5 Operators

The PyDO.operators module consists of support code to let you do more with the getSomeWhere and getTupleWhere static methods of PyDO objects. These are no more than SQL-generating routines, and hence fall into the category of syntactic sugar, but they can be convenient in some circumstances.

The below are SQLOperator subclasses for use with the getSomeWhere method:

NOT
takes one argument, the item to negate.
EQ
takes two arguments, the items to compare for equality.
NE
takes two arguments, the items to compare for inequality.
LT
takes two arguments, the items to compare for less than.
LT_EQ
takes two arguments, the items to compare for less than or equal to.
GT
takes two arguments, the items to compare for greater than.
GT_EQ
takes two arguments, the items to compare for greater than or equal to.
LIKE
takes two arguments, the first a FIELDand the second, a string that is the LIKE matcher.
IN
takes two arguments, the first a FIELD, and the second, a SET constructed with the items that should be checked for membership.

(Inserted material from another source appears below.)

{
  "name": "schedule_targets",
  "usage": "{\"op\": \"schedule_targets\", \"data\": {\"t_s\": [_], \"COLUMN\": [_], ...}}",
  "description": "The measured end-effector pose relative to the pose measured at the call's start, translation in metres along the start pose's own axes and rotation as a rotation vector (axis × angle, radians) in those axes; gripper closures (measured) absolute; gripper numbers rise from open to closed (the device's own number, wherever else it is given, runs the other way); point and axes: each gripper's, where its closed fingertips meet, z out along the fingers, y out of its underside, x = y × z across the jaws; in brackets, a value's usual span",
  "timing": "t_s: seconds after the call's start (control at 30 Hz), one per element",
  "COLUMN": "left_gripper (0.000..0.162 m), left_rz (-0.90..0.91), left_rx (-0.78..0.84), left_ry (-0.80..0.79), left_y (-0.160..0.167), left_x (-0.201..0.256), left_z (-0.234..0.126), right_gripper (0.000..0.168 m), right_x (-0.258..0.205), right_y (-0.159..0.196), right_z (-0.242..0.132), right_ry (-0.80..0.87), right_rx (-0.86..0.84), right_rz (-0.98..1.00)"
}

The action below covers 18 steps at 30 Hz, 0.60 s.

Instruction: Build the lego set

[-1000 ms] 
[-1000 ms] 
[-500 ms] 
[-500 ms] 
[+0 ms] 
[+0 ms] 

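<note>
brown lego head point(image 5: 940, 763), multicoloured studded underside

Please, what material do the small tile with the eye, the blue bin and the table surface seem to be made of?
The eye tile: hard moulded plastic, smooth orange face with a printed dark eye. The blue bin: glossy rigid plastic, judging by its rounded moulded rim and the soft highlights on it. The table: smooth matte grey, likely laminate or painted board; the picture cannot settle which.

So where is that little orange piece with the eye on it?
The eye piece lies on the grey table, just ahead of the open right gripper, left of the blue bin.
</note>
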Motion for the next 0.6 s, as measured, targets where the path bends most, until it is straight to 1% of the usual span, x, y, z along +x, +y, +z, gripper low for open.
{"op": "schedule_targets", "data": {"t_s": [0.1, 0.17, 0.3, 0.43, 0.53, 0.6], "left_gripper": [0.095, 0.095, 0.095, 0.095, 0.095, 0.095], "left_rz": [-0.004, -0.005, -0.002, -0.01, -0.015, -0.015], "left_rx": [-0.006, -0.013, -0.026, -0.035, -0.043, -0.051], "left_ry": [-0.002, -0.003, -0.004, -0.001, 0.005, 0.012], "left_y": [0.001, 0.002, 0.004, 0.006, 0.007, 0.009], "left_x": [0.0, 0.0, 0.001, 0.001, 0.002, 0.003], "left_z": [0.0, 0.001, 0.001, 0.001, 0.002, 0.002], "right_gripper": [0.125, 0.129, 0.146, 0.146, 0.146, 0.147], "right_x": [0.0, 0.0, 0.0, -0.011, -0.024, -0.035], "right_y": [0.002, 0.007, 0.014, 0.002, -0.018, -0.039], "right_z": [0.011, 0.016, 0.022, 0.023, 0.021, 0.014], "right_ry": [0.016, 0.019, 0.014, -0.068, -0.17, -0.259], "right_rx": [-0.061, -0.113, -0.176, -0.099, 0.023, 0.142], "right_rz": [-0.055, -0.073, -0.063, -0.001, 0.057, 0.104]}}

In short, the SQL IN operator.
AND
Takes two arguments, two sub expressions to logically and.
OR
Takes two arguments, two sub expressions to logically or.
PLUS, MINUS, MULT, DIV
Takes two arguments, both of them either numerical constants or a FIELD. The values will be mathematically operated on as appropriate.

Two other classes exist to control the escaping of SQL output. The FIELD class is used to indicate that a given string is not a string literal, but the name of a database column. The SET class is used to generate a properly formatted list of things to use as the second argument of the IN operator.

getTupleWhere does not use thes SQLOperator subclasses, but directly inserts the operator strings provided by the user into the generated SQL. The FIELD and SET classes are still needed, however.